» AIM OF THE TASK: For the data below, report how many lines include the word "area", and write nothing else.

Dataset entries
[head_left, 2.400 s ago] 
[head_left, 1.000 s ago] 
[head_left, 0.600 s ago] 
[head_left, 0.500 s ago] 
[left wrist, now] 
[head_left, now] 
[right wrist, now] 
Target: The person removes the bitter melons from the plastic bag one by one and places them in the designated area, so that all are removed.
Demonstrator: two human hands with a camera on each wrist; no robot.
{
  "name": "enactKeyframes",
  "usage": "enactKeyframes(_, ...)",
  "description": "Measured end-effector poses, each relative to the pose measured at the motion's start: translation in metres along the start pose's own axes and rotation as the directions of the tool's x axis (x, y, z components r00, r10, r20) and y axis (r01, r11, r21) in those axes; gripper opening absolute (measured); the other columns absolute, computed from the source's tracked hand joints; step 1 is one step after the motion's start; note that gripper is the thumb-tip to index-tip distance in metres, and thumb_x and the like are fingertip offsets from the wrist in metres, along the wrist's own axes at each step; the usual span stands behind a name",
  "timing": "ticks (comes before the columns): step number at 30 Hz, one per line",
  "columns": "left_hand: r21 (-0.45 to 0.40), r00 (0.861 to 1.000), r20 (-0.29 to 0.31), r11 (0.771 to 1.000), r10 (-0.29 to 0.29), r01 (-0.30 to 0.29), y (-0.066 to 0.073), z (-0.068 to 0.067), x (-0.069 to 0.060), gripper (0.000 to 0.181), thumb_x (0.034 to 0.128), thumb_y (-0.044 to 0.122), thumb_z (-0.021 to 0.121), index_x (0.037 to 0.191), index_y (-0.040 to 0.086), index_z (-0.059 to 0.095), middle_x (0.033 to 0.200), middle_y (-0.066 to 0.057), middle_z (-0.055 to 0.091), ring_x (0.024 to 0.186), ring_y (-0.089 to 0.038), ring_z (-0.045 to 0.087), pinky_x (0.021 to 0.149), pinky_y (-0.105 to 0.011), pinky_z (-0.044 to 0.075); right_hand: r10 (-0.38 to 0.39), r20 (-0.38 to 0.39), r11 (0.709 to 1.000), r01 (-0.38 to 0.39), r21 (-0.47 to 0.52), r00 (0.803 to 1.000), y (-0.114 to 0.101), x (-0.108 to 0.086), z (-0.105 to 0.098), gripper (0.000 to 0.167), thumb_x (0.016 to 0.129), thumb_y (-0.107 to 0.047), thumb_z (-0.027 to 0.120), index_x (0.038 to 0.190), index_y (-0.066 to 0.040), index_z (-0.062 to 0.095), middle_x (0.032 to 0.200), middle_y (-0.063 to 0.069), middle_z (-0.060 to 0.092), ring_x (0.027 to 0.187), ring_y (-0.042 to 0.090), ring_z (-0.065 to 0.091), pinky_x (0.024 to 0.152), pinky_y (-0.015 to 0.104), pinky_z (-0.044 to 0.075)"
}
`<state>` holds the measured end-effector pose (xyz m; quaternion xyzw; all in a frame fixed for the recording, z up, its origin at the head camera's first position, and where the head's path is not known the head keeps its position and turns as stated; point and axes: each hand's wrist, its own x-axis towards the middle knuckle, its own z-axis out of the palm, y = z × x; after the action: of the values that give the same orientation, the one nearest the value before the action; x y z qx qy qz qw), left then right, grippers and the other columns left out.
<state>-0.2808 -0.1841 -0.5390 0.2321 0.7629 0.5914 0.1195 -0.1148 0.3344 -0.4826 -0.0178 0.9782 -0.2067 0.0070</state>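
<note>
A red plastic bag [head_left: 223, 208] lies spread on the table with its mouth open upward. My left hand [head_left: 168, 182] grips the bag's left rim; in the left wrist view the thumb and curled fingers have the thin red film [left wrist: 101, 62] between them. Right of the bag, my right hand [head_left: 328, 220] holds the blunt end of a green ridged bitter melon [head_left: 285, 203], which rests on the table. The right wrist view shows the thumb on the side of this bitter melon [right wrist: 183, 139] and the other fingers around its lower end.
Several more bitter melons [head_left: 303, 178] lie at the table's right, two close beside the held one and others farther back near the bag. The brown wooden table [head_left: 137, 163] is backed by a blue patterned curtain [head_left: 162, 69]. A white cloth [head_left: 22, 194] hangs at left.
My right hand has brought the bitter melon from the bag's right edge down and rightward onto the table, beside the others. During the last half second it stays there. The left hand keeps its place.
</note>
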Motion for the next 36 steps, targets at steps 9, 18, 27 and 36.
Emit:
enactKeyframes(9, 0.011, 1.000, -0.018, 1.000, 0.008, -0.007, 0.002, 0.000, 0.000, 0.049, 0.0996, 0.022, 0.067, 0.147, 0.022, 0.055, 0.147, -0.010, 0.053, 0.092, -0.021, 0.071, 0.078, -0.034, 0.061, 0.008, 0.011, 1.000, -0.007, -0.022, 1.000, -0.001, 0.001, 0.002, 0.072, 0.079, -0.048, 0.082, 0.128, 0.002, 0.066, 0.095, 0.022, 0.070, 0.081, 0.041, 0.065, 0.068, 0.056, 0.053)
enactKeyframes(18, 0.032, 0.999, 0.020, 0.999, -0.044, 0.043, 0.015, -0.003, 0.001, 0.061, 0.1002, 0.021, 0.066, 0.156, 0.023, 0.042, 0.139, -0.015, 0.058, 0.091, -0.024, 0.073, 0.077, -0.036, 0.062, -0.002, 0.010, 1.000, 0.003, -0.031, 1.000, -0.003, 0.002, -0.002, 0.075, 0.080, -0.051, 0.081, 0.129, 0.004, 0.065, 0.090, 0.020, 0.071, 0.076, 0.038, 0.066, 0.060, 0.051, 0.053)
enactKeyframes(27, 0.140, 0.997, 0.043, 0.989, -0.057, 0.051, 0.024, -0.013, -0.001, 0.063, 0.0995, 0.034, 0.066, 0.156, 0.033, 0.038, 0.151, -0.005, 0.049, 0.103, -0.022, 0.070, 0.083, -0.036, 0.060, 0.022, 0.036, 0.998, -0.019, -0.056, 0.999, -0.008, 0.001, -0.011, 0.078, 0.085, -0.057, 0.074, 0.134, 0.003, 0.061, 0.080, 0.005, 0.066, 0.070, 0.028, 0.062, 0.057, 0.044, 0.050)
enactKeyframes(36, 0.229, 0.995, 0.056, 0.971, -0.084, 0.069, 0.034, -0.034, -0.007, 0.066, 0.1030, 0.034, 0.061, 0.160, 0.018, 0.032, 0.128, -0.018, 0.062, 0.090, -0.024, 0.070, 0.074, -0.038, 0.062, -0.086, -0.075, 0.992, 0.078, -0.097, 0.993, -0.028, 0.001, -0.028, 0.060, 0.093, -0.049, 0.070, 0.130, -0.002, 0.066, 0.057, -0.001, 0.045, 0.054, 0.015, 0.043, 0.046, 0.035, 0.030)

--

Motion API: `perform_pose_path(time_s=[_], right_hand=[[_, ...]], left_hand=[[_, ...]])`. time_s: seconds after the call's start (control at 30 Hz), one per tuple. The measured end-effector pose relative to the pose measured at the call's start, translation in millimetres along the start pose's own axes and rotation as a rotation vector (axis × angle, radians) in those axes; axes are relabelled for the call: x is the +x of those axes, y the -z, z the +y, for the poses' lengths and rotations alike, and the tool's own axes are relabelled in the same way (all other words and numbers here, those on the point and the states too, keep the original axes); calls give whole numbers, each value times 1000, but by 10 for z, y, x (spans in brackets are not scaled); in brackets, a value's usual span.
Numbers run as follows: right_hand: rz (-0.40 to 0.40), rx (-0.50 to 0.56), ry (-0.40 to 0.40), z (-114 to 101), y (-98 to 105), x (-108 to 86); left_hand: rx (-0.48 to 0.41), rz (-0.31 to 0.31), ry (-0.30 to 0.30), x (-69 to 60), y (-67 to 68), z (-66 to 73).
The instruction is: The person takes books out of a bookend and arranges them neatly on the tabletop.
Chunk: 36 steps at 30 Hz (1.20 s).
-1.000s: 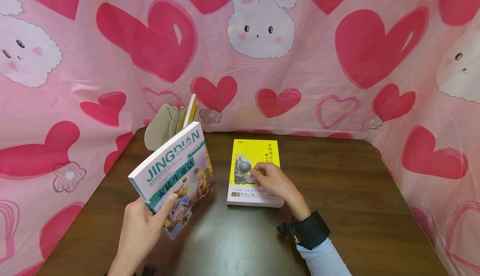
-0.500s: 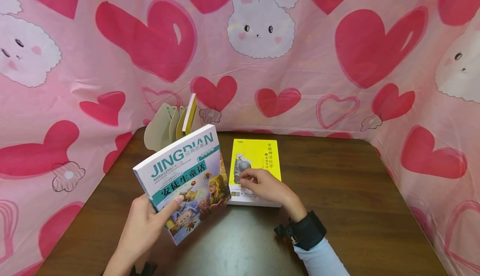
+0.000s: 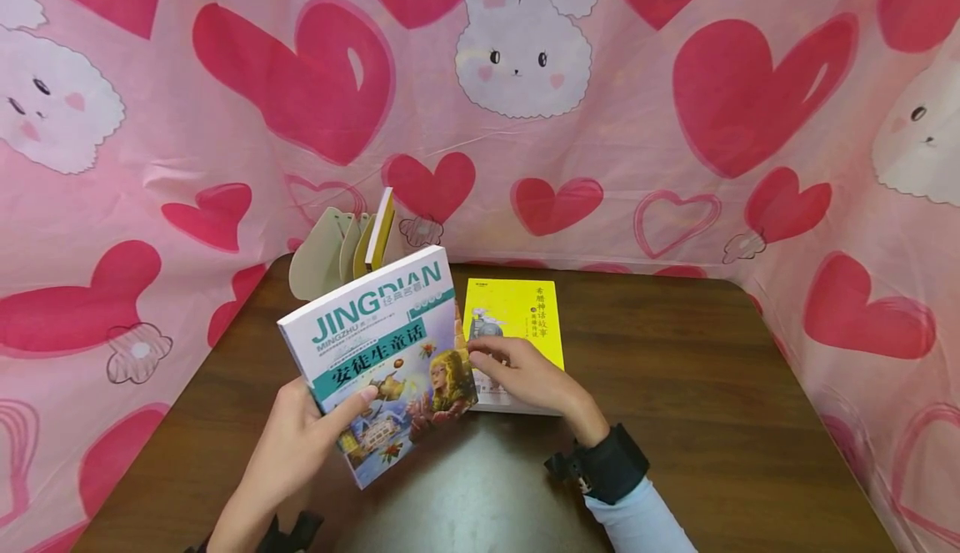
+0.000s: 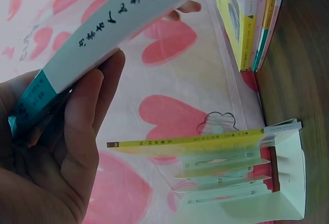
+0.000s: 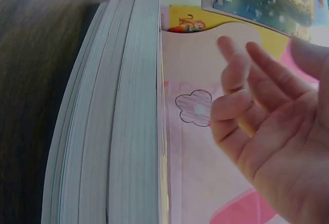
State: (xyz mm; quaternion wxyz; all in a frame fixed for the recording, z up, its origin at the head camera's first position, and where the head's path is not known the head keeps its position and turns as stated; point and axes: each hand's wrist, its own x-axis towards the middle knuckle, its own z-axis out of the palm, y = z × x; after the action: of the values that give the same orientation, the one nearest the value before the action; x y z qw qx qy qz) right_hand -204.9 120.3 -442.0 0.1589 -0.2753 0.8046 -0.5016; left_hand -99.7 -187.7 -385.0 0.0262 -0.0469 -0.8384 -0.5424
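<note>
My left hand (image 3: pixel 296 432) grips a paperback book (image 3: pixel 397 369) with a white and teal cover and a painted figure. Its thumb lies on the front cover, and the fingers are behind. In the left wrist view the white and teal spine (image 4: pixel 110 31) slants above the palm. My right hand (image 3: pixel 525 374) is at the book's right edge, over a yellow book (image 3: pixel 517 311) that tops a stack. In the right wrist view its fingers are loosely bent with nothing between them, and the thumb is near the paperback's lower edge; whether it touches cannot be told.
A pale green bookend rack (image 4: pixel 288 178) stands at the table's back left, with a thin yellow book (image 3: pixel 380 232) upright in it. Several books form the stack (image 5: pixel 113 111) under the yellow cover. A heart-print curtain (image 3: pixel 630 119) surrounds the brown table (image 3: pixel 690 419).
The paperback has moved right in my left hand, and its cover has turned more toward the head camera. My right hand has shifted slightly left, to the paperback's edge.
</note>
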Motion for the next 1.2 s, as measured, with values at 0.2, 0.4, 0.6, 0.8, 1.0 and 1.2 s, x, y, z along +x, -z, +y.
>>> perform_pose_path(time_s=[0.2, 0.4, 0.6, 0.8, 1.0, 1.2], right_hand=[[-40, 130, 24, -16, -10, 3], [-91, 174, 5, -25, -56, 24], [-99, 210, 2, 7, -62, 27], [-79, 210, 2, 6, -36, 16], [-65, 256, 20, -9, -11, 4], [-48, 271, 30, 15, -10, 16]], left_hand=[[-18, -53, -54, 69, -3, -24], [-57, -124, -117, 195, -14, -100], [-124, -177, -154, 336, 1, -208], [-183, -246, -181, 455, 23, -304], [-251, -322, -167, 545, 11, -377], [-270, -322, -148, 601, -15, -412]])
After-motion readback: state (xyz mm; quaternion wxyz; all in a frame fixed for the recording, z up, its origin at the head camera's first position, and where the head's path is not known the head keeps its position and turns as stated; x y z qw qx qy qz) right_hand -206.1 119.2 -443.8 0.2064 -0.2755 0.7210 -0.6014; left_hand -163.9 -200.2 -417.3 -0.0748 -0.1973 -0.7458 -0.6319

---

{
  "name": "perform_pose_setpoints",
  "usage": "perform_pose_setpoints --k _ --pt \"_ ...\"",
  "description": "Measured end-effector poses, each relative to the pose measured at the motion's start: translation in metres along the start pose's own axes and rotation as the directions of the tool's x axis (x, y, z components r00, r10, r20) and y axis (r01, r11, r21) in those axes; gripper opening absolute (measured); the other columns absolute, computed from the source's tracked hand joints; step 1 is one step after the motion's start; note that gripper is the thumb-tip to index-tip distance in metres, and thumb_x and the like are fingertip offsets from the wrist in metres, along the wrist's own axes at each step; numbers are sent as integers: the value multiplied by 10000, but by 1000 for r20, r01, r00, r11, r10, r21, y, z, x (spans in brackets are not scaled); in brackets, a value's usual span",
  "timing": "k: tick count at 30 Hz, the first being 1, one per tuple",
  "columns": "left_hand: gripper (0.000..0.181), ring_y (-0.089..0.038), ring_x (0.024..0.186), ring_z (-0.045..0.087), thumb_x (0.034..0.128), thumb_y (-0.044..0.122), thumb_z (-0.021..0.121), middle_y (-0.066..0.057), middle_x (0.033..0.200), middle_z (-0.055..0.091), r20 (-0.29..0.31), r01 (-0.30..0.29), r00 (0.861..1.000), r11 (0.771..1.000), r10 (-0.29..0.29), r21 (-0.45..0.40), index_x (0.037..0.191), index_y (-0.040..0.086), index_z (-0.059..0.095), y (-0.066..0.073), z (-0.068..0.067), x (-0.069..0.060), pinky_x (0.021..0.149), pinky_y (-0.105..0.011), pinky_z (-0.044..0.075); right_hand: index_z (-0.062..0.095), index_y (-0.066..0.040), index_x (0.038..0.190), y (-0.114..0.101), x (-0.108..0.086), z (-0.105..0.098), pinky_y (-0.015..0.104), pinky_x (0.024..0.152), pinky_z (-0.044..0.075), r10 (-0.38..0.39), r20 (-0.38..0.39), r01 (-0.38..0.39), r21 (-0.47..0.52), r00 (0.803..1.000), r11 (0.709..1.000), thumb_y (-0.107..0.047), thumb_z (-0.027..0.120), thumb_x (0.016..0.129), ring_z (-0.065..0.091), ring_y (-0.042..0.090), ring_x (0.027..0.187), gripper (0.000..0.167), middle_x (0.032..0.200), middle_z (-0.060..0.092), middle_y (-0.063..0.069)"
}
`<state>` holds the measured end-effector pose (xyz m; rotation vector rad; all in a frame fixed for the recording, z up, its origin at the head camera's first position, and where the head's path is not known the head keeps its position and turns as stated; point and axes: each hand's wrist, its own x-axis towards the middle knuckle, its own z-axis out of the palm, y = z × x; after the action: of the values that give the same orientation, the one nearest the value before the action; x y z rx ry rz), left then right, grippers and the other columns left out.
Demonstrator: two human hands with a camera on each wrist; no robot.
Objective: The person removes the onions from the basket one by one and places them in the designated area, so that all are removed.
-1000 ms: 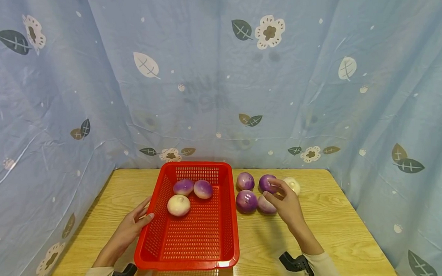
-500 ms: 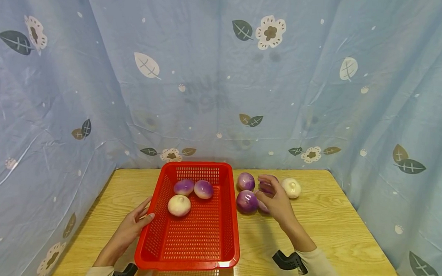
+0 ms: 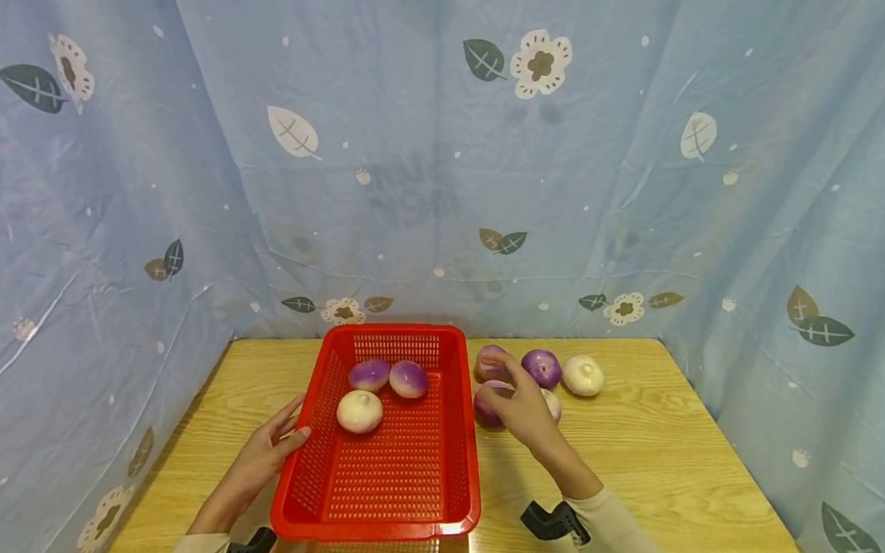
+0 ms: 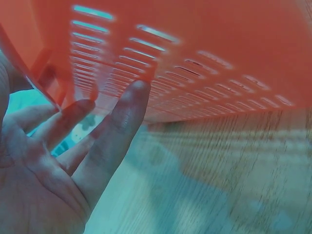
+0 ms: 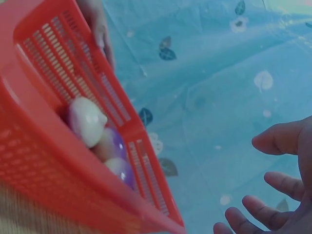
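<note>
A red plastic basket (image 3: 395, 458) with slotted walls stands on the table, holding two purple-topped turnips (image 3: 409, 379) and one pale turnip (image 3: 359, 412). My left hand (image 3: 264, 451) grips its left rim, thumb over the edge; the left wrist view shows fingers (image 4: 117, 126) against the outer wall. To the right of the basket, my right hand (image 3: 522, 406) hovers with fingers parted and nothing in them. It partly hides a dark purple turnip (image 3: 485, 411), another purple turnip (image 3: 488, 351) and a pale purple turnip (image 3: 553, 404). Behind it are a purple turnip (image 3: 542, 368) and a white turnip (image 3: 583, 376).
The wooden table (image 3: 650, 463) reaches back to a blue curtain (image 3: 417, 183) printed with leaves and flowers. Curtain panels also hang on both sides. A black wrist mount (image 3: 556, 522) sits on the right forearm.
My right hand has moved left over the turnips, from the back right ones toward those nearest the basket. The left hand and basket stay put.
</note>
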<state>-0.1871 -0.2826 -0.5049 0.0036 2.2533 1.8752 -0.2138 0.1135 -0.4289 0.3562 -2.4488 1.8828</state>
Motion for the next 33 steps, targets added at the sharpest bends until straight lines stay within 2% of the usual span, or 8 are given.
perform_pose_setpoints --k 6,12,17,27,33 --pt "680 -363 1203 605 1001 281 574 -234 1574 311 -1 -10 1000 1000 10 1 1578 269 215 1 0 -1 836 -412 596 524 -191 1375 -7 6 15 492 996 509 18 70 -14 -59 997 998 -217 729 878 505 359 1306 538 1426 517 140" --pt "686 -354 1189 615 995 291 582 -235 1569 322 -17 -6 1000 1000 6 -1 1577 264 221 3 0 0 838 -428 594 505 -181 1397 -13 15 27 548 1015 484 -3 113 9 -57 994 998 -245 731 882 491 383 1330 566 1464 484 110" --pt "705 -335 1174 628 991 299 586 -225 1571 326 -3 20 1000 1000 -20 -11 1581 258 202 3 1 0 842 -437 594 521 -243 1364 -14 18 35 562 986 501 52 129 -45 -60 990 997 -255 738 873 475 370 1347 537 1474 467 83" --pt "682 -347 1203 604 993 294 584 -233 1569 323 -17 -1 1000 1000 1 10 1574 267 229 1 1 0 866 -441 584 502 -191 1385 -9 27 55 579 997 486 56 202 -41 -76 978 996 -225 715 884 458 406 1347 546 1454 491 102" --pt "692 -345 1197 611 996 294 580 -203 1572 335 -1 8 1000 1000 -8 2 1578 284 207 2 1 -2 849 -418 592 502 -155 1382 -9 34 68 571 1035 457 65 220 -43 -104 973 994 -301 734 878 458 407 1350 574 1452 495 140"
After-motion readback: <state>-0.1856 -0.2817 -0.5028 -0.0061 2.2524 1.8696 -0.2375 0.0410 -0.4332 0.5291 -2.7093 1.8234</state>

» PROBLEM SOLUTION: 2